## WORK ORDER
Please copy each line below that contains the word "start".

## DATA PROVIDED

━━━━━━━━━━━━━━━━━━━━

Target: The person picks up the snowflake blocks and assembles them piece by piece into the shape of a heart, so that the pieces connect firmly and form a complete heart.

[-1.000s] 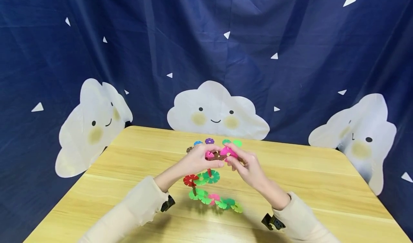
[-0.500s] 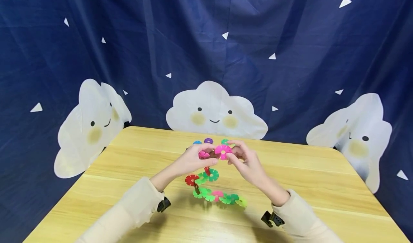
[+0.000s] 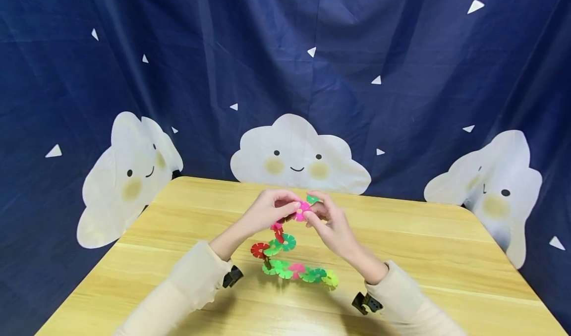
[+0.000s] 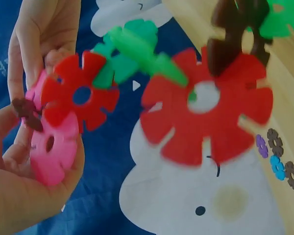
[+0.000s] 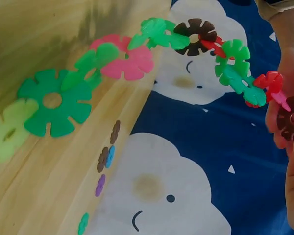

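Observation:
A pink slotted snowflake disc (image 3: 302,210) is pinched between the fingertips of my left hand (image 3: 267,212) and my right hand (image 3: 332,224). It meets a brown disc (image 4: 27,113) at the upper end of a linked chain, held above the table. Lower down come another pink disc (image 4: 54,147), a red disc (image 4: 81,93) and a green disc (image 3: 288,242). A larger red disc (image 3: 259,250) marks the bend. From there the chain runs right through green and pink discs to a yellow-green disc (image 3: 330,278). The fingers partly hide the joint between pink and brown.
Loose discs lie near the table's far edge: a green one (image 3: 312,199) behind my right hand, plus purple (image 5: 100,185), blue (image 5: 110,156) and brown ones (image 5: 115,131). A dark blue curtain (image 3: 285,53) with white clouds hangs behind the wooden table (image 3: 424,256).
My right hand has shifted left with the pink disc. The left fingers have moved from further back on the chain to this disc. The chain's lower end has swayed slightly.

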### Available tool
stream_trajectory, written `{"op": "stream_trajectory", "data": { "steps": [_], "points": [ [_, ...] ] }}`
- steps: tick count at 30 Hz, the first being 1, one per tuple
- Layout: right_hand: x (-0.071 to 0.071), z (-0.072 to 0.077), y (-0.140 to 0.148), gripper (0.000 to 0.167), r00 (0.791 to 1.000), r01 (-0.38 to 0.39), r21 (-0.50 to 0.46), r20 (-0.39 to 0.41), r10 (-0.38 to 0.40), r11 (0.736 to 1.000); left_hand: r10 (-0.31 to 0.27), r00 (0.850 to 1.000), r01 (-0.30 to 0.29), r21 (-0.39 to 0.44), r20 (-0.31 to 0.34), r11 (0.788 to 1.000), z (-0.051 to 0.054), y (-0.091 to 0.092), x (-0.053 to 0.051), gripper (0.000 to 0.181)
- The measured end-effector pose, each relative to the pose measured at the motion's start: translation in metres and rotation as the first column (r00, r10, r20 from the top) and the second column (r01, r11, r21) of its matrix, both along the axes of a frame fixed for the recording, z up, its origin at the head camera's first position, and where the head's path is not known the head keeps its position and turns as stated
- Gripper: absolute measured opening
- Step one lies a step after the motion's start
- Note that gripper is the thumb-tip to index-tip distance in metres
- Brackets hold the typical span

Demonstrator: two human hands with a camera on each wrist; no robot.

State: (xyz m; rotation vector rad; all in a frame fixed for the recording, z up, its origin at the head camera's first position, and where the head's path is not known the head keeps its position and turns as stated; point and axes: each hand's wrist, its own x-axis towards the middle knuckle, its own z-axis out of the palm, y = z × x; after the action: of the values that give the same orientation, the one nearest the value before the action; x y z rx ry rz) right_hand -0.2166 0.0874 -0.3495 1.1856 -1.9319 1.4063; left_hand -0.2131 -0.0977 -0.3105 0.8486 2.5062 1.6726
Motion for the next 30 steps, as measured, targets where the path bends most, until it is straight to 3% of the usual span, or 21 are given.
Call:
{"op": "stream_trajectory", "data": {
  "steps": [7,11,15,19,21,24,26,30],
  "points": [
    [-0.002,0.003,-0.006,0.043,0.997,0.039,-0.008,0.061,-0.038,0.999,0.016,0.999,-0.016,0.003,-0.037,1.000,-0.004,0.004,-0.004,0.014],
    [-0.005,0.001,-0.008,0.041,0.987,0.045,-0.001,0.152,-0.045,0.999,0.043,0.999,-0.043,0.024,0.000,0.999,-0.011,0.001,-0.007,0.014],
    [-0.013,-0.005,-0.008,0.033,0.962,0.049,-0.041,0.270,-0.036,0.998,0.068,0.997,-0.070,0.047,0.045,0.996,-0.016,-0.003,-0.007,0.012],
    [-0.028,-0.016,-0.008,0.027,0.918,0.074,-0.050,0.394,-0.049,0.996,0.073,0.996,-0.075,0.039,0.050,0.996,-0.019,-0.011,-0.008,0.011],
    [-0.037,-0.024,-0.009,0.028,0.891,0.071,0.004,0.450,-0.066,0.997,0.073,0.996,-0.074,0.032,0.052,0.997,-0.019,-0.016,-0.008,0.011],
    [-0.052,-0.038,-0.013,0.034,0.858,0.025,0.160,0.502,-0.103,0.987,0.078,0.994,-0.081,0.034,0.073,0.996,-0.019,-0.024,-0.007,0.011],
    [-0.063,-0.049,-0.017,0.040,0.848,-0.034,0.268,0.517,-0.114,0.963,0.082,0.993,-0.085,0.039,0.088,0.996,-0.019,-0.028,-0.007,0.012],
    [-0.080,-0.069,-0.025,0.049,0.835,-0.123,0.439,0.531,-0.146,0.890,0.073,0.992,-0.077,0.037,0.101,0.996,-0.020,-0.033,-0.005,0.013]
  ]
}}
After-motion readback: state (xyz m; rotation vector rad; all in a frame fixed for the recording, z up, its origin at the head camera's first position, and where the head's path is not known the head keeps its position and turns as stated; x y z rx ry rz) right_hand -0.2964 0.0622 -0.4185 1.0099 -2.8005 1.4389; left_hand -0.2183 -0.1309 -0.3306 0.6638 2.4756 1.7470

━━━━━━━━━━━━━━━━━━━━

## EXERCISE RESULT
- The measured end-effector pose, each relative to the pose measured at the motion's start: translation in metres and rotation as the first column (r00, r10, r20 from the top) and the second column (r01, r11, r21) of its matrix, both along the axes of a frame fixed for the recording, z up, its origin at the head camera's first position, and where the head's path is not known the head keeps its position and turns as stated
- Step one lies a step after the motion's start

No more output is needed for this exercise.